━━━━━ AVAILABLE DATA ━━━━━

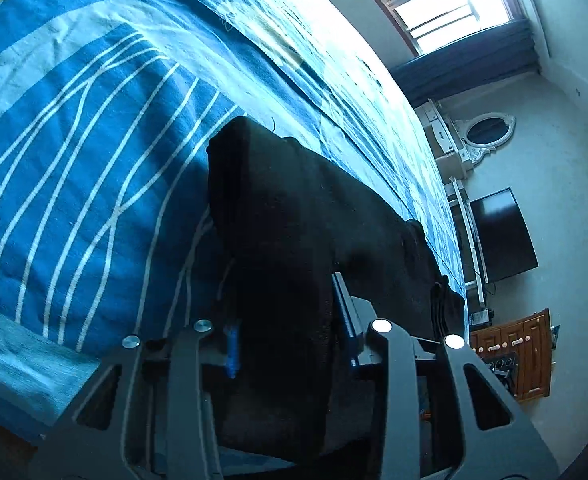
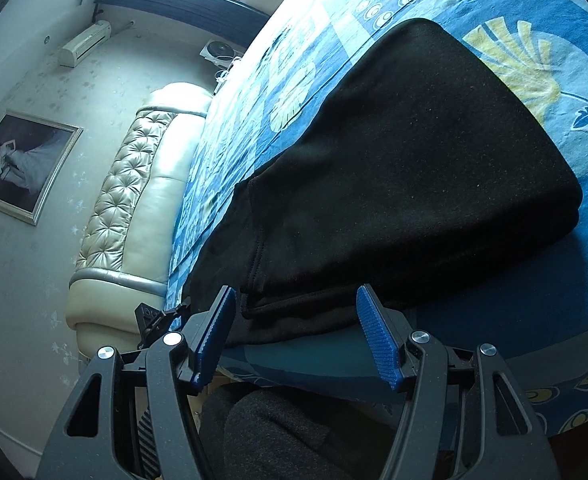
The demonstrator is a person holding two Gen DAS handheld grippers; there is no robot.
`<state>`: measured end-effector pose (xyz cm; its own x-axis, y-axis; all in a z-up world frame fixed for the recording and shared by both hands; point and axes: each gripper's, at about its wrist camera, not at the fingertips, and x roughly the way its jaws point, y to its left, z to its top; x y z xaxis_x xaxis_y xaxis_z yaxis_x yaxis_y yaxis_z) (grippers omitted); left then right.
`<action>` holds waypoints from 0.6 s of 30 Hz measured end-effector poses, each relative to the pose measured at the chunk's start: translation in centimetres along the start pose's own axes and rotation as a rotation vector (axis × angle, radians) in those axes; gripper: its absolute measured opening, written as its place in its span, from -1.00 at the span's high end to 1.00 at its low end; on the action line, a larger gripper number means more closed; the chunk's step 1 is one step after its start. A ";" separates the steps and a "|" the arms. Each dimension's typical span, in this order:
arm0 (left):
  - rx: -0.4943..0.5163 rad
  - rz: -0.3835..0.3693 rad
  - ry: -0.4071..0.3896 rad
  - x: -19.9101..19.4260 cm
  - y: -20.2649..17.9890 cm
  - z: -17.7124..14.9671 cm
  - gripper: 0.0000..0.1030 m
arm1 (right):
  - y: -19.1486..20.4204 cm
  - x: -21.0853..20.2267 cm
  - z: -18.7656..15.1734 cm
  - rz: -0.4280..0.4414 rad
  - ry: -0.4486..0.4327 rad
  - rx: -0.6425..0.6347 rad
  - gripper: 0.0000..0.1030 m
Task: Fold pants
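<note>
Black fabric fills the middle of both views: the pants (image 2: 394, 168) lie on the blue patterned bedsheet (image 1: 73, 140), already doubled over, with stacked hems near the bed's near edge. In the left wrist view the left gripper (image 1: 289, 340) has cloth bunched between its blue pads, the jaws closed in on a thick fold of the pants at about 6 o'clock; the pads seem to press it, though the dark cloth hides the contact. In the right wrist view the right gripper (image 2: 294, 332) stands apart, its pads either side of the layered hem at 6 o'clock without touching it.

The likely trouble is an uneven grip. If the left jaws hold only the top layer, the lower layers would sag and the fold would skew. If the right gripper closes short of the hem, that corner would stay behind and twist the cloth. The padded headboard (image 2: 133, 200) sits at 9 o'clock, well apart.
</note>
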<state>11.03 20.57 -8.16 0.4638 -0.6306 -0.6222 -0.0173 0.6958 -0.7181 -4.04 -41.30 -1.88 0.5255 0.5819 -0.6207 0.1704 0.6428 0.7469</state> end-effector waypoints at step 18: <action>0.096 0.058 -0.046 -3.8 -16.2 1.7 0.58 | 0.9 -1.3 0.0 0.026 -0.036 -0.014 -0.22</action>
<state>11.07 12.27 6.42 0.5049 -0.5735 -0.6451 0.0386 0.7616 -0.6469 -4.58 -41.45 -0.42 0.5592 0.5800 -0.5923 0.1450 0.6350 0.7588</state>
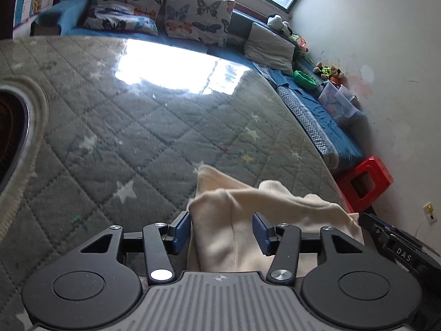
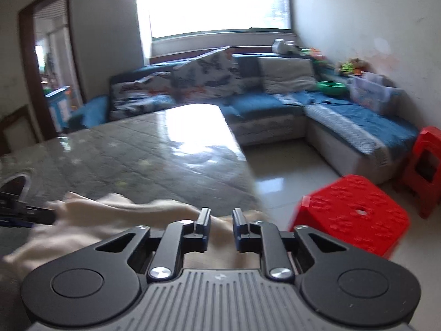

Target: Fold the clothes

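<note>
A cream garment (image 1: 248, 212) lies bunched on the glass-topped table (image 1: 124, 127), near its right edge. My left gripper (image 1: 224, 231) is open, its blue pads on either side of a raised fold of the garment. The right gripper shows at the right edge of the left wrist view (image 1: 399, 248). In the right wrist view the garment (image 2: 115, 215) stretches left under my right gripper (image 2: 222, 230), whose jaws stand partly open with a narrow gap over the cloth. The left gripper's fingers (image 2: 24, 212) touch the garment at the far left. This view is blurred.
A quilted grey star-pattern cloth lies under the glass. A round metal-rimmed opening (image 1: 16, 127) sits at the table's left. Red plastic stools (image 2: 350, 212) (image 2: 424, 165) stand right of the table. A blue L-shaped sofa (image 2: 275, 104) with butterfly cushions and toys lines the walls.
</note>
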`<state>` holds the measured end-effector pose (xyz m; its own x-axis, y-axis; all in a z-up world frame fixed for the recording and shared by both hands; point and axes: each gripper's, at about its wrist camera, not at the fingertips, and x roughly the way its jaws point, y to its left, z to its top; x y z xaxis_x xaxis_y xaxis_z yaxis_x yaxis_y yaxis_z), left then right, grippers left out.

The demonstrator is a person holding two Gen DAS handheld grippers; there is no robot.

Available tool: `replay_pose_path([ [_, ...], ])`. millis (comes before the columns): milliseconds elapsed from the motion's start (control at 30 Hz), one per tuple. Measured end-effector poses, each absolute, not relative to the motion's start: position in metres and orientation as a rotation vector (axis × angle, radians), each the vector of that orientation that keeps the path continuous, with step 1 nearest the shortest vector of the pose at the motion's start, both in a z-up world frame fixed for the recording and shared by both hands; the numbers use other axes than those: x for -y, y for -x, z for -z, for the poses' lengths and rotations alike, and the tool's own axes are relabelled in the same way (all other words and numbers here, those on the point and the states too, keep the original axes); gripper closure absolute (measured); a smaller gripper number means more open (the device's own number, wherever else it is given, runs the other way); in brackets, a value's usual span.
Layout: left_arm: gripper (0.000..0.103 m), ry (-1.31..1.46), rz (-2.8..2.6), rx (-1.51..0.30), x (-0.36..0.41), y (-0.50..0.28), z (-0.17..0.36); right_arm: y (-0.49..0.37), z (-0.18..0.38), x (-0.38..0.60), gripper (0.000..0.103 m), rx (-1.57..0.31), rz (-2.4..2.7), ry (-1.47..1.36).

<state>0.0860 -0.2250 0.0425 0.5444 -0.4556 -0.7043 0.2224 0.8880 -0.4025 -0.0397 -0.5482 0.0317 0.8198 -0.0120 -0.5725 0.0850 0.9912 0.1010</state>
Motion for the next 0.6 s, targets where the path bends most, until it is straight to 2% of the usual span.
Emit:
replay_pose_path([
  [133,0.047,0.238,0.407,-0.894,0.232,-0.089,-0.045,0.016,-0.028,0.52,0.069,-0.62,-0.029,-0.102],
  [233,0.047,0.189,0.406,-0.88,0.24,-0.093,-0.045,0.0,-0.019,0.506,0.067,-0.645,-0.047,-0.082],
  [367,0.044,0.139,0.394,-0.872,0.25,-0.099,-0.04,-0.009,-0.009,0.497,0.058,-0.652,-0.03,-0.044],
  [600,0.041,0.105,0.393,-0.855,0.249,-0.097,-0.036,0.006,-0.019,0.488,0.049,-0.635,-0.05,-0.014],
])
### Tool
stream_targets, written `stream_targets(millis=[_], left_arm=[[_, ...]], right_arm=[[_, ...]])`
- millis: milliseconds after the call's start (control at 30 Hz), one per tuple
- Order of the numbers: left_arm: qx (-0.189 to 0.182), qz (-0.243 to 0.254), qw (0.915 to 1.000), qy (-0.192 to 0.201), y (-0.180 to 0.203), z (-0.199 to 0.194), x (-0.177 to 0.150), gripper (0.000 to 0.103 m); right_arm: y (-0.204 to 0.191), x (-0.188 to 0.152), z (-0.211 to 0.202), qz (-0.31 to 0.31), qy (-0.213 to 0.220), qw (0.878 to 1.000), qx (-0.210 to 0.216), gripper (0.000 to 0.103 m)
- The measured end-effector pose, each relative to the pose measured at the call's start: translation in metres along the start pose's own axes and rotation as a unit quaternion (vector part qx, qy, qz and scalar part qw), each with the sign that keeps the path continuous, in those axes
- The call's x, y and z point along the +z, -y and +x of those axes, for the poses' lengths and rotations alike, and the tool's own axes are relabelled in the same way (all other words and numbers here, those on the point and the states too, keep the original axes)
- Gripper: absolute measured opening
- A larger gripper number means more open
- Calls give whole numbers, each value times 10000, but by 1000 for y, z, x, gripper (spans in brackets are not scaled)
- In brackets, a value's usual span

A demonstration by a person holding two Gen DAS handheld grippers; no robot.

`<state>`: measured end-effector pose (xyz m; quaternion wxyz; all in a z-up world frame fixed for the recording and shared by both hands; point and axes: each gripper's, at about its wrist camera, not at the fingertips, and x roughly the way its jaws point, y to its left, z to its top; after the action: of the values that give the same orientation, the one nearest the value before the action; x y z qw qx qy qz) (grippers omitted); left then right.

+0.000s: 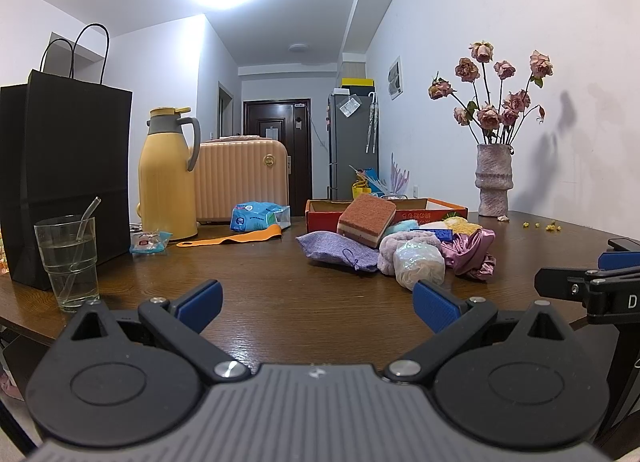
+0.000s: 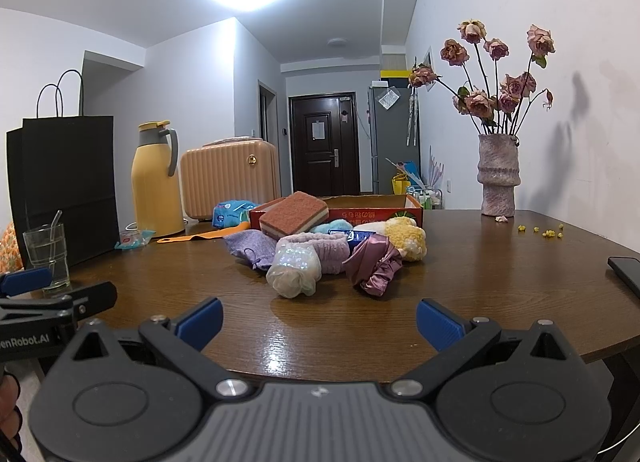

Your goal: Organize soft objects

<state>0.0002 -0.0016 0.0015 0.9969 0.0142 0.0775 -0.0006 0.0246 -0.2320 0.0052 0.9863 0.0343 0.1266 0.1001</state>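
From the left wrist, the left gripper (image 1: 318, 304) hangs spread wide and empty over the table (image 1: 280, 294); a careless reach could tip the water glass (image 1: 68, 262) beside it. From the right wrist, the right gripper (image 2: 319, 324) is equally splayed, holding nothing, short of the soft pile: sponge (image 2: 294, 214), satin scrunchie (image 2: 374, 262), before the red box (image 2: 372, 209).

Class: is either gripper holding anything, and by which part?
Nothing is held. The left gripper and right gripper are both open and empty above the brown wooden table.
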Motion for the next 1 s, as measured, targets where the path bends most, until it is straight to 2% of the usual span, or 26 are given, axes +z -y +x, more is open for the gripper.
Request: stream_targets(millis=[1000], left_arm=[[-15,-12,10000,49,0,-3,2,103]], right_arm=[[0,-3,0,7,37,10000,-18,103]])
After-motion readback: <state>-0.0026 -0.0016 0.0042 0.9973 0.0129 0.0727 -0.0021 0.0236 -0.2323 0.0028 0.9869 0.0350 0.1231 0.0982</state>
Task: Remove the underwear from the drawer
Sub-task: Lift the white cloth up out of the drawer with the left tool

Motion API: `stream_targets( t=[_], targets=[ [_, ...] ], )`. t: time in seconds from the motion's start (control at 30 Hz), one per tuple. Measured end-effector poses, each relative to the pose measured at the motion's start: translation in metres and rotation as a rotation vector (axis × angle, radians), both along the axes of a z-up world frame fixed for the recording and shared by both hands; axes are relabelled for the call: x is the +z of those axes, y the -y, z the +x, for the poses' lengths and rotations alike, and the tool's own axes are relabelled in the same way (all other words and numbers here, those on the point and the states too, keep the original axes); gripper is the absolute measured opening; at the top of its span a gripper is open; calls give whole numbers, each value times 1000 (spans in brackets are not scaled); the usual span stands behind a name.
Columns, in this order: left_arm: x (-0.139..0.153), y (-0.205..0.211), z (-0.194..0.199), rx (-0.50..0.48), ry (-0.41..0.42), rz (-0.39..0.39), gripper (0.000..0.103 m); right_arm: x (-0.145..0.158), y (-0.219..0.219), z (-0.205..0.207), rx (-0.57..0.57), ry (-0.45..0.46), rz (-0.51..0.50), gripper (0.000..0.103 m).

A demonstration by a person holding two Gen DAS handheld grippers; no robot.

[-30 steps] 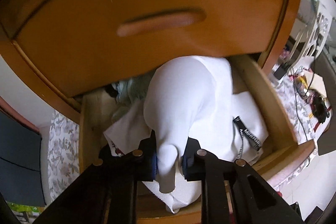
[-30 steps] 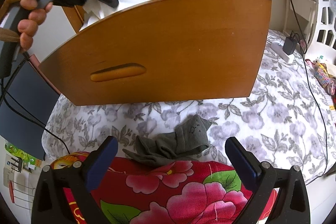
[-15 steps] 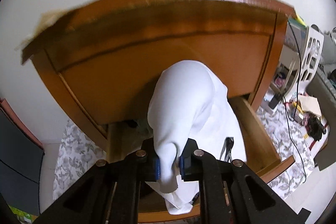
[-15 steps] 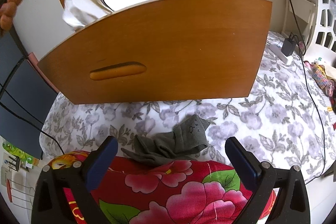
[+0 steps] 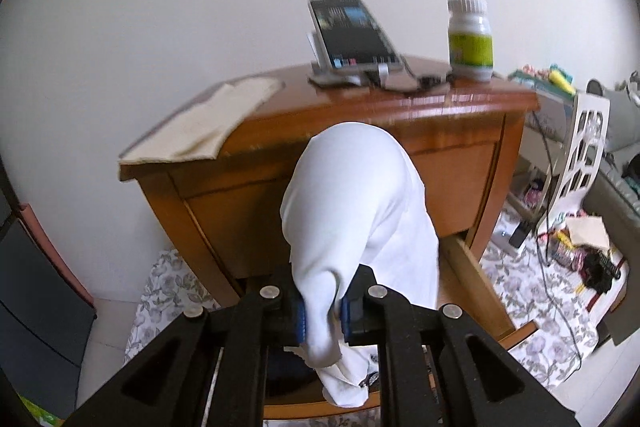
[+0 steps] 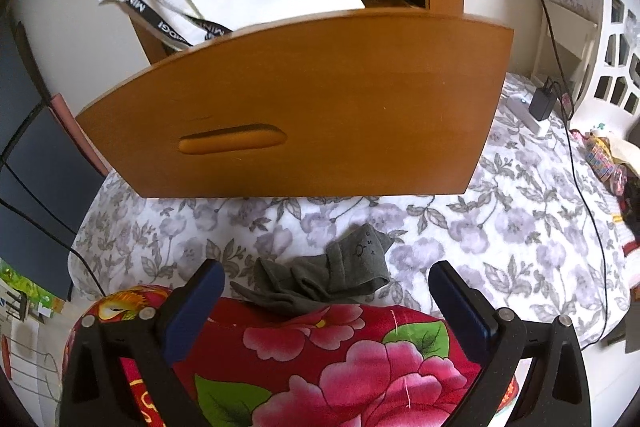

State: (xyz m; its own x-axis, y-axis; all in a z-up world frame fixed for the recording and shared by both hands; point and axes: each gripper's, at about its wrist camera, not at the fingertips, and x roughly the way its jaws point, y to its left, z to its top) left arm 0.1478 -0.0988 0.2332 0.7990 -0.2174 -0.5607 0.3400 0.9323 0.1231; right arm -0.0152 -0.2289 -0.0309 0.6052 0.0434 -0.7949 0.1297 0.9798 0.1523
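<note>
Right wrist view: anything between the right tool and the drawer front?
Yes. In the right wrist view a grey sock lies on the floral bedding between the open right tool and the drawer front.

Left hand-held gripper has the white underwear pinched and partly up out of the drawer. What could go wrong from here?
1. The left hand-held gripper pinches only a narrow fold of the white underwear; it could slip out.
2. In the right wrist view its black waistband hangs just behind the drawer front and may catch on that edge.
3. The phone on its stand and bottle on the cabinet could be knocked by a careless swing.
</note>
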Motion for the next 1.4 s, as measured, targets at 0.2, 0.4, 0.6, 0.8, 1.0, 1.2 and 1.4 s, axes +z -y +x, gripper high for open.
stream_targets(
  t=[0.2, 0.4, 0.6, 0.8, 1.0, 1.2, 1.4],
  targets=[
    [27, -12, -18, 11, 78, -25, 13, 7, -1, -4, -7, 15, -20, 103],
    [59, -26, -47, -2, 157, -62, 12, 15, -4, -8, -6, 32, -41, 103],
    [84, -31, -81, -34, 221, -88, 12, 27, -10, -14, 6, 55, -58, 103],
    [92, -30, -114, -90, 239, -103, 12, 45, -8, -26, -4, 95, -57, 103],
    [83, -24, -132, -132, 208, -101, 12, 68, -2, -43, -16, 143, -62, 103],
    [56, -13, -143, -168, 150, -77, 12, 88, 3, -58, -29, 189, -61, 103],
    [15, -8, -137, -173, 54, -69, 13, 94, 5, -66, -24, 203, -59, 103]
  ],
)
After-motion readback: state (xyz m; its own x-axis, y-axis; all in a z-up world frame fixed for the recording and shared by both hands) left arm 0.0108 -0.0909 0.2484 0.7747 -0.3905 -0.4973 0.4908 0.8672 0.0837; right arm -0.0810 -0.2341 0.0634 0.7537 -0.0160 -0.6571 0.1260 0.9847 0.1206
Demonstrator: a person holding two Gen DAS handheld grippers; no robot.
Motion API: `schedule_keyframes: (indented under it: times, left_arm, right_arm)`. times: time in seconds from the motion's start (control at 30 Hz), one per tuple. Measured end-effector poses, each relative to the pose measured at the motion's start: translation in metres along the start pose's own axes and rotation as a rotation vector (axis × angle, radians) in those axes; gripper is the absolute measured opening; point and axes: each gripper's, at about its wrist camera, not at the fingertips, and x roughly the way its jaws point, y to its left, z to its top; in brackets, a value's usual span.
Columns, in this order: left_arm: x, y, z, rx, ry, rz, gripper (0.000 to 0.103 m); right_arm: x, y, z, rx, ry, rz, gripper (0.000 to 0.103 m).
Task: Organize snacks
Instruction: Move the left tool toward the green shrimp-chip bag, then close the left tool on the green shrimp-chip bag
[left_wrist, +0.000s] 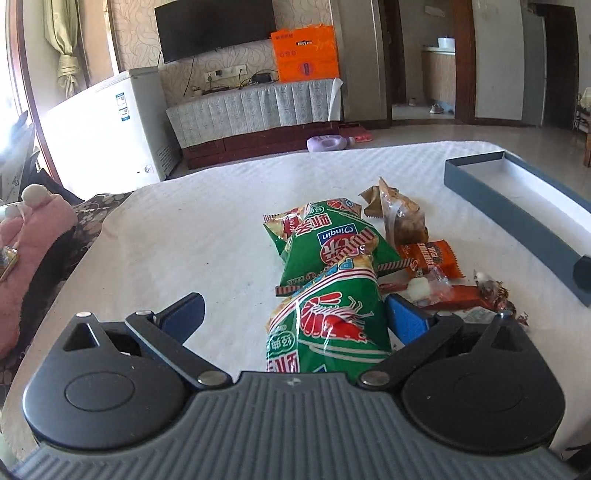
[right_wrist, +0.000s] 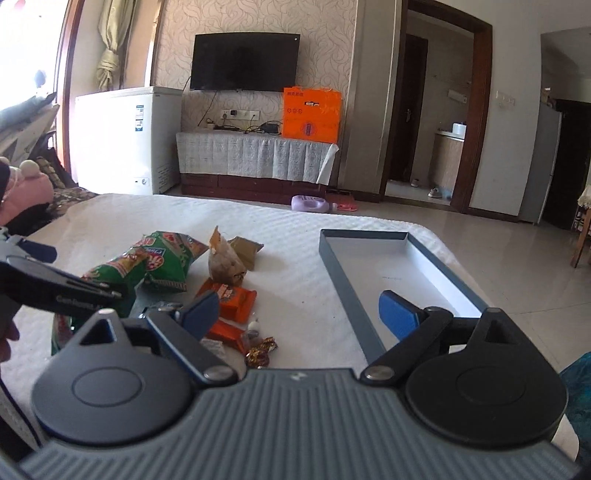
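A pile of snacks lies on the white table. The nearest green shrimp-chip bag (left_wrist: 328, 325) lies between the wide-apart fingers of my left gripper (left_wrist: 295, 317), against the right finger (left_wrist: 406, 319). A second green bag (left_wrist: 332, 240) sits behind it. To its right are a brown packet (left_wrist: 399, 214), an orange packet (left_wrist: 432, 258) and small candies (left_wrist: 495, 291). The empty blue-grey box tray (right_wrist: 343, 280) stands right of the pile. My right gripper (right_wrist: 301, 314) is open, holding nothing, between the orange packet (right_wrist: 236, 299) and the tray. The left gripper (right_wrist: 55, 288) shows over a green bag (right_wrist: 114, 269).
A pink plush (left_wrist: 40, 218) and dark cushions sit off the table's left edge. Beyond the far edge are a purple bottle (right_wrist: 310, 203) on the floor, a white freezer (right_wrist: 125, 140) and a TV cabinet (right_wrist: 255, 158). Bare white tabletop (left_wrist: 184, 229) spreads left of the pile.
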Motion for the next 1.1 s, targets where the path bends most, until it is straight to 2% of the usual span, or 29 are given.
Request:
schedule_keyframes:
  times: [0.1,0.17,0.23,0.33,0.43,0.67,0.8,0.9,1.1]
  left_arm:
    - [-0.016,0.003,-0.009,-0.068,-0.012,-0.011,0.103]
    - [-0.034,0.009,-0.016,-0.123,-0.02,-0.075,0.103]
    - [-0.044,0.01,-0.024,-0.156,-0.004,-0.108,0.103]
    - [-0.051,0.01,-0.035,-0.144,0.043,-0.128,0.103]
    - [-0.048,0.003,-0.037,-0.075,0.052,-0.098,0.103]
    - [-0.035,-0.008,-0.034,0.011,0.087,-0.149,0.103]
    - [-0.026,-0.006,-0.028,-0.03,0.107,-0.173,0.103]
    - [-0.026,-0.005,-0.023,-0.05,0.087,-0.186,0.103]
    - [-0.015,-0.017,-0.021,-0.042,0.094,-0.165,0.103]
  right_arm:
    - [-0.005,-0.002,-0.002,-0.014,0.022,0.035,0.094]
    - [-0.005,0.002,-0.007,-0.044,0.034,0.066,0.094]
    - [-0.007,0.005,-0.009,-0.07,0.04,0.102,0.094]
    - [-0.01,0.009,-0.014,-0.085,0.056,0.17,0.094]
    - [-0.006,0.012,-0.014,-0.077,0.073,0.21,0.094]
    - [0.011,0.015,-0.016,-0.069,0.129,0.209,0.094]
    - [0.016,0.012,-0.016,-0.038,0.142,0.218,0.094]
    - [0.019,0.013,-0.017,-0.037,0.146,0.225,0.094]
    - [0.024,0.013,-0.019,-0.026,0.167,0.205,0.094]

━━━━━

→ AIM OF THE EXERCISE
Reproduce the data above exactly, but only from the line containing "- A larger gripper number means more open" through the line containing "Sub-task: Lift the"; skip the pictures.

→ TASK RESPONSE
- A larger gripper number means more open
- Calls give whole numbers, each value times 10000, but by 1000 for y, z, x, gripper (spans in brackets are not scaled)
- In brackets, a value's usual span

A demonstration by a person holding two Gen DAS handheld grippers; no robot.

`<state>`: measured end-effector pose (xyz m; quaternion wxyz; all in a z-up world frame fixed for the recording and shared by both hands; point and axes: each gripper's, at about its wrist camera, not at the fingertips, and x roughly the way its jaws point, y to its left, z to its top; after the action: of the values that give the same orientation, the one nearest the value before the action; x y z qw qx qy qz) (grippers omitted); left then right.

+0.000s: 
+0.000s: 

Your goal: Organize soft objects

<state>0.0002 -0.0016 0.0015 0.9969 0.0142 0.0775 -0.0006 0.0246 -0.2320 0.0052 0.9863 0.0343 0.1266 0.1001</state>
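From the left wrist, the left gripper (image 1: 318, 304) hangs spread wide and empty over the table (image 1: 280, 294); a careless reach could tip the water glass (image 1: 68, 262) beside it. From the right wrist, the right gripper (image 2: 319, 324) is equally splayed, holding nothing, short of the soft pile: sponge (image 2: 294, 214), satin scrunchie (image 2: 374, 262), before the red box (image 2: 372, 209).

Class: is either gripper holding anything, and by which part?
Nothing is held. The left gripper and right gripper are both open and empty above the brown wooden table.
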Motion for the next 1 s, as measured, targets where the path bends most, until it is straight to 2% of the usual span, or 26 are given, axes +z -y +x, more is open for the gripper.
Request: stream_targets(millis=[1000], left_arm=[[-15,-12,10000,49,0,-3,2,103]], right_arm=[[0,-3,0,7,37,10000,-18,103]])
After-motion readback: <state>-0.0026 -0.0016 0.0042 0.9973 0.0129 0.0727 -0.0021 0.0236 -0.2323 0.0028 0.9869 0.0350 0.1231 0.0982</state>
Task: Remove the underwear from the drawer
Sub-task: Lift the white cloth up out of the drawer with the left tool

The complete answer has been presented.